Function execution is also subject to the timeout duration of the function. See Function timeout for more information.
Take into account the execution timeline when initializing your application. Background tasks should not be created in global scope during initialization, as they would execute outside of the duration of a request.
Execution guarantees
Your functions are typically invoked once for each incoming event. However, Cloud Run functions does not guarantee a single invocation in all cases because of differences in error scenarios.
The maximum or minimum number of times your function could be invoked for a single event depends on the type of your function:
HTTP functions are invoked at most once. This is because of the synchronous nature of HTTP calls, and it means that any error that occurs during function invocation will be returned without retrying. The caller of an HTTP function is expected to handle errors and retry if needed.
Event-driven functions are invoked at least once. This is because of the asynchronous nature of events, in which there is no caller that waits for the response. The system might, in rare circumstances, invoke an event-driven function more than once in order to ensure delivery of the event. If an event-driven function invocation fails with an error, the function will not be invoked again unless retries on failure are enabled for that function.
To make sure that your function behaves correctly on retried execution attempts, you should make it idempotent by implementing it so that the desired results (and side effects) are produced even if an event is delivered multiple times. In the case of HTTP functions, this also means returning the desired value even if the caller retries calls to the HTTP function endpoint. See Retrying Event-Driven Functions for more information on how to make your function idempotent.
Memory and file system
Each function has a certain amount of memory allocated for its use. You can configure the amount of memory at deployment - see Memory limits for more information.

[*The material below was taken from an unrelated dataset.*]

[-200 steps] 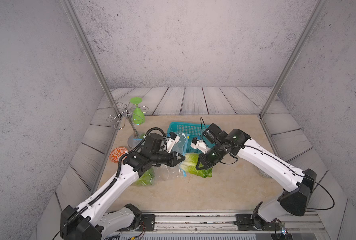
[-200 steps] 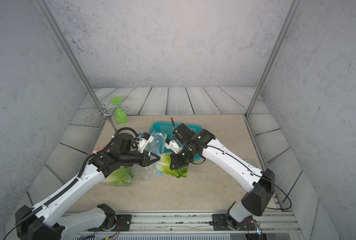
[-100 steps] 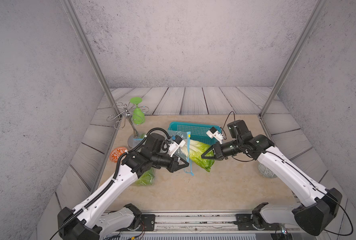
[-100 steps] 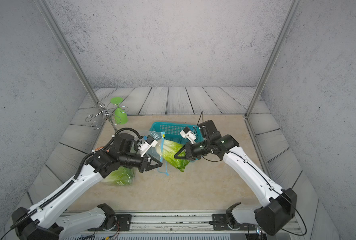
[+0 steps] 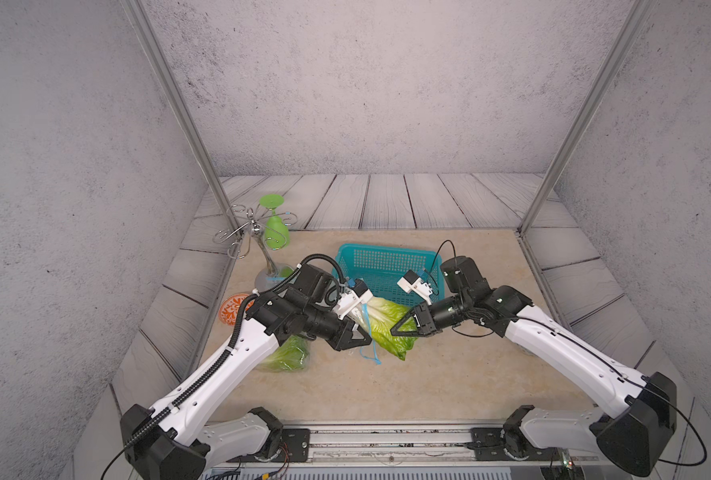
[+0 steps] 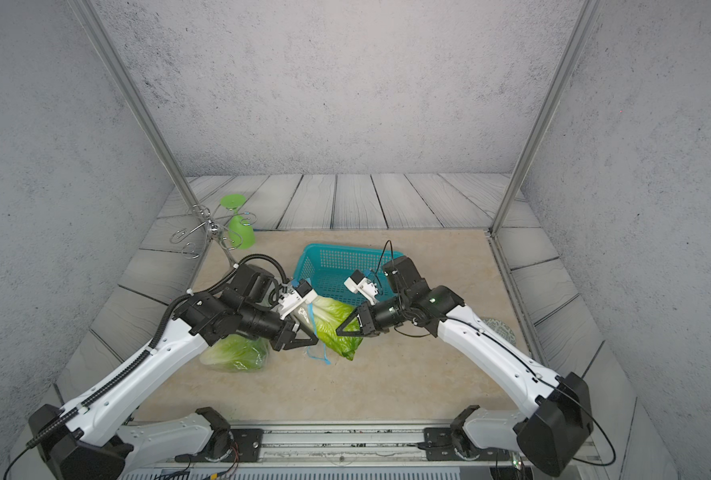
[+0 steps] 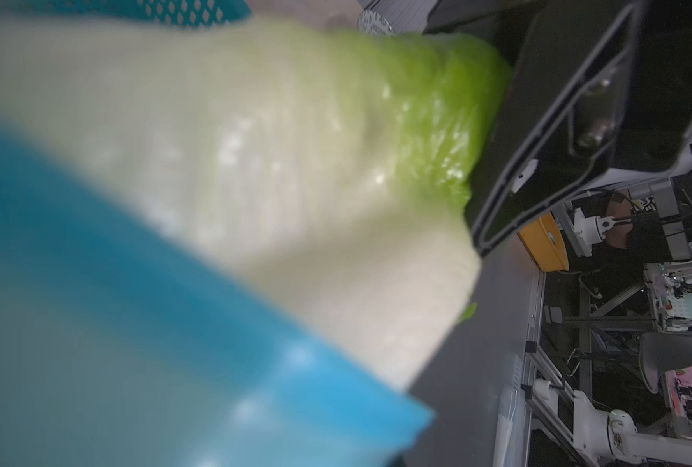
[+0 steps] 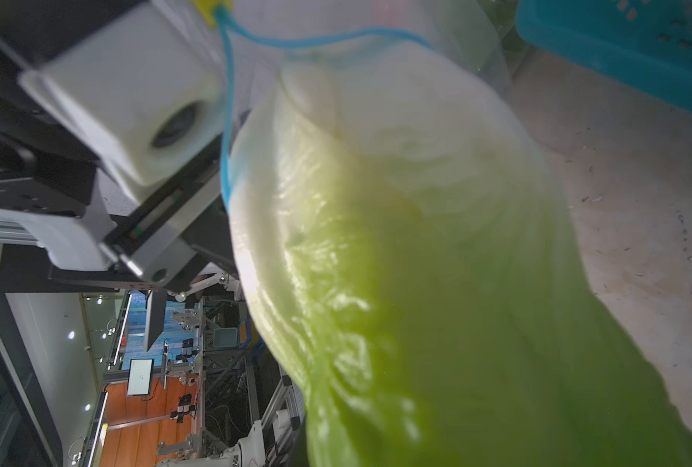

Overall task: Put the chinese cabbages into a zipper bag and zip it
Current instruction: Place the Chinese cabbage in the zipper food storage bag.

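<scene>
Now the left gripper [image 5: 362, 338] pinches the zipper bag [image 5: 364, 321] tight. One cabbage [image 5: 387, 315] slants inside it, white end up toward the basket [image 5: 382, 249], leafy end down. The right gripper [image 5: 393, 332], closed, touches the bag.

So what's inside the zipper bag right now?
One chinese cabbage shows through the clear zipper bag, white base toward its mouth, green leaves at the other end. Whether another lies behind it is hidden.

Both arms are white shells with chunky black joints. Left arm [image 5: 237, 361] has a ribbed black cable hose [image 5: 200, 380] clipped along it, right arm [image 5: 553, 353] just a thin black wire [image 5: 594, 353]. White wrist camera boxes [image 5: 416, 286], tiny green light [image 6: 431, 300], and the right gripper [image 5: 393, 332] is a pointy black triangle.
</scene>
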Robot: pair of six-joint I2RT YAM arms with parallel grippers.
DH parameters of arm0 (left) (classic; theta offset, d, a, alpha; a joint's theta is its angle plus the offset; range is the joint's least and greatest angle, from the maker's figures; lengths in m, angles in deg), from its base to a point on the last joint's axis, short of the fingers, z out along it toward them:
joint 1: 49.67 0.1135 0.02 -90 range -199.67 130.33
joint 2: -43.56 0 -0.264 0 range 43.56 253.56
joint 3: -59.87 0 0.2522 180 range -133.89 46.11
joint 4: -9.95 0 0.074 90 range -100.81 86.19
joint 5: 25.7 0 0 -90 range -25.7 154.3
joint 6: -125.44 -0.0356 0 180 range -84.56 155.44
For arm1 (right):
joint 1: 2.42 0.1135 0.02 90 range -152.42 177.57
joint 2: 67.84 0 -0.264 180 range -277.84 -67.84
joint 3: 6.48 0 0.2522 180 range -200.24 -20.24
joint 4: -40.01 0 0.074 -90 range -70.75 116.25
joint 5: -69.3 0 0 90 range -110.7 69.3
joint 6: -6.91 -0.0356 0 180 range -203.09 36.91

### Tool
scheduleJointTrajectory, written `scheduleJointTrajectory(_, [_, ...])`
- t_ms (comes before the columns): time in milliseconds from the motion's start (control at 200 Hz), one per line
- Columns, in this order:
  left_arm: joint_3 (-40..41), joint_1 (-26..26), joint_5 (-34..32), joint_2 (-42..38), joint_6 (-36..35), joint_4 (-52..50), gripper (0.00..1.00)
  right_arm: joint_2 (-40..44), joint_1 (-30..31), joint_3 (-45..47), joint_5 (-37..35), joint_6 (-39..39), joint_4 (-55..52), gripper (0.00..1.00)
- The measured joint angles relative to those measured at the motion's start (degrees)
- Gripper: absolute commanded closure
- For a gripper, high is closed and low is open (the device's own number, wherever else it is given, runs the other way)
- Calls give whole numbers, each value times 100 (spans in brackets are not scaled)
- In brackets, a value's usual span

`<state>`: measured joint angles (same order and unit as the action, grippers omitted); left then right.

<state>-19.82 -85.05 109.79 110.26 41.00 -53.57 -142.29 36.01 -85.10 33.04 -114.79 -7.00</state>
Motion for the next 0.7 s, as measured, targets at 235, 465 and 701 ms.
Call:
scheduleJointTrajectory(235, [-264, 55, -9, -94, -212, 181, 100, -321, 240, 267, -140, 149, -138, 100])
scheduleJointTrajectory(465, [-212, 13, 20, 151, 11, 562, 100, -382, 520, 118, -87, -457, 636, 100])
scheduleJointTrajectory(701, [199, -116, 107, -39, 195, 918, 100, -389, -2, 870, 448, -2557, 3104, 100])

The function execution environment includes an in-memory file system that contains the source files and directories deployed with your function (see Structuring source code). The directory containing your source files is read-only, but the rest of the file system is writeable (except for files used by the operating system). Use of the file system counts towards a function's memory usage.

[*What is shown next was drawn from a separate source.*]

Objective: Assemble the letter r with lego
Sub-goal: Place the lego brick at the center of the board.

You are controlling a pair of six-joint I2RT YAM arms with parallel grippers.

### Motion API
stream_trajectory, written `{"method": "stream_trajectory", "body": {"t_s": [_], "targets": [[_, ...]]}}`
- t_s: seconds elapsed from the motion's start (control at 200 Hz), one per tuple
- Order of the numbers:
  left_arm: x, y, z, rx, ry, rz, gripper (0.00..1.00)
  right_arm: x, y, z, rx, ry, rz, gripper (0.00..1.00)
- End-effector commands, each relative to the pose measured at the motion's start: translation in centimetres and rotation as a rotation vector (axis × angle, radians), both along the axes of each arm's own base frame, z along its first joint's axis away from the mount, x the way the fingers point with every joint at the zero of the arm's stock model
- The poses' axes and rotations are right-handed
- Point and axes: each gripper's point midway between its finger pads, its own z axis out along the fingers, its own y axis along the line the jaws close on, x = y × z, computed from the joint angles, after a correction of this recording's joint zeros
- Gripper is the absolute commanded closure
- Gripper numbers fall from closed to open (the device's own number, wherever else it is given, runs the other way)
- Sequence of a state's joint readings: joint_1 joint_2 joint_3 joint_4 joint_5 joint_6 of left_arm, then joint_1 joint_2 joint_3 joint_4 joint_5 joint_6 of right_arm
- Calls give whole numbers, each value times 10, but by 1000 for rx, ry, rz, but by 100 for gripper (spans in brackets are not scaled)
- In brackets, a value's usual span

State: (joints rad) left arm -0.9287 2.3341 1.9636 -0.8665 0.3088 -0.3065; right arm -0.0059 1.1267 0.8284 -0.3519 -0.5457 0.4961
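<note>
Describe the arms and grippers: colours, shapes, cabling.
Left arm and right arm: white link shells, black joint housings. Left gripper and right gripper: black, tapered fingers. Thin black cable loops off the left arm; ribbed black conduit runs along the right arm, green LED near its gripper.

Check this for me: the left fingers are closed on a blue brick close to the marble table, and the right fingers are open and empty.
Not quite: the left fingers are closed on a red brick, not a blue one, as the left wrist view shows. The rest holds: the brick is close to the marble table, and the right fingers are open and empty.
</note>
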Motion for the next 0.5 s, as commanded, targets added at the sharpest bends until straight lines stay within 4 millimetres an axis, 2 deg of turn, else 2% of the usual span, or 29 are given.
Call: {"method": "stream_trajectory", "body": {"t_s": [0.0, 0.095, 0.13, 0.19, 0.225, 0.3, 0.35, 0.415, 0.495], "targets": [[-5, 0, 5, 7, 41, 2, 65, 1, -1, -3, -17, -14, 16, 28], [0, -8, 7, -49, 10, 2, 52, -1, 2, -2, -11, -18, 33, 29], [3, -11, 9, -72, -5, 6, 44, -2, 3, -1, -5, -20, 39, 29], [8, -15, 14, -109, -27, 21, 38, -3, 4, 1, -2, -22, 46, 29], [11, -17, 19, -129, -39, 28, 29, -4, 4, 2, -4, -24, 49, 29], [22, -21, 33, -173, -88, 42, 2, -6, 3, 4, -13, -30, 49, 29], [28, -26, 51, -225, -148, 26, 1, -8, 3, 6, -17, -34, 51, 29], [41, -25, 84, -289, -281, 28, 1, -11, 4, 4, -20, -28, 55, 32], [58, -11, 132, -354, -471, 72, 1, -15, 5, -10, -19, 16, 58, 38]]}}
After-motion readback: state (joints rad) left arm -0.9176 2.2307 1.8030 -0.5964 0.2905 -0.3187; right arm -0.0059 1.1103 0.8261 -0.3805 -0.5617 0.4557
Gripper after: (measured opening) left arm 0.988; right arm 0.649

Your function can interact with the file system using standard methods in each programming language.
Network
Your function can access the public internet using standard methods in each programming language, whether through built-in libraries offered by the runtime or third-party libraries you include as dependencies.
Try to reuse network connections across function invocations, as described in Optimizing Networking. However, note that a connection that remains unused for 10 minutes might be closed by the system, and further attempts to use a closed connection will result in a "connection reset" error. Your code should either use a library that handles closed connections well, or handle them explicitly if using low-level networking constructs.
Function isolation
Every deployed function is isolated from all other functions—even those deployed from the same source file. In particular, they do not share memory, global variables, file systems, or other state.
To share data across deployed functions, you can use services such as Memorystore, Datastore, Firestore, or Cloud Storage. Alternatively, you can invoke one function from another using their appropriate triggers and passing along the necessary data. For example, make an HTTP request to the endpoint of an HTTP function or publish a message to a Pub/Sub topic to trigger a Pub/Sub function.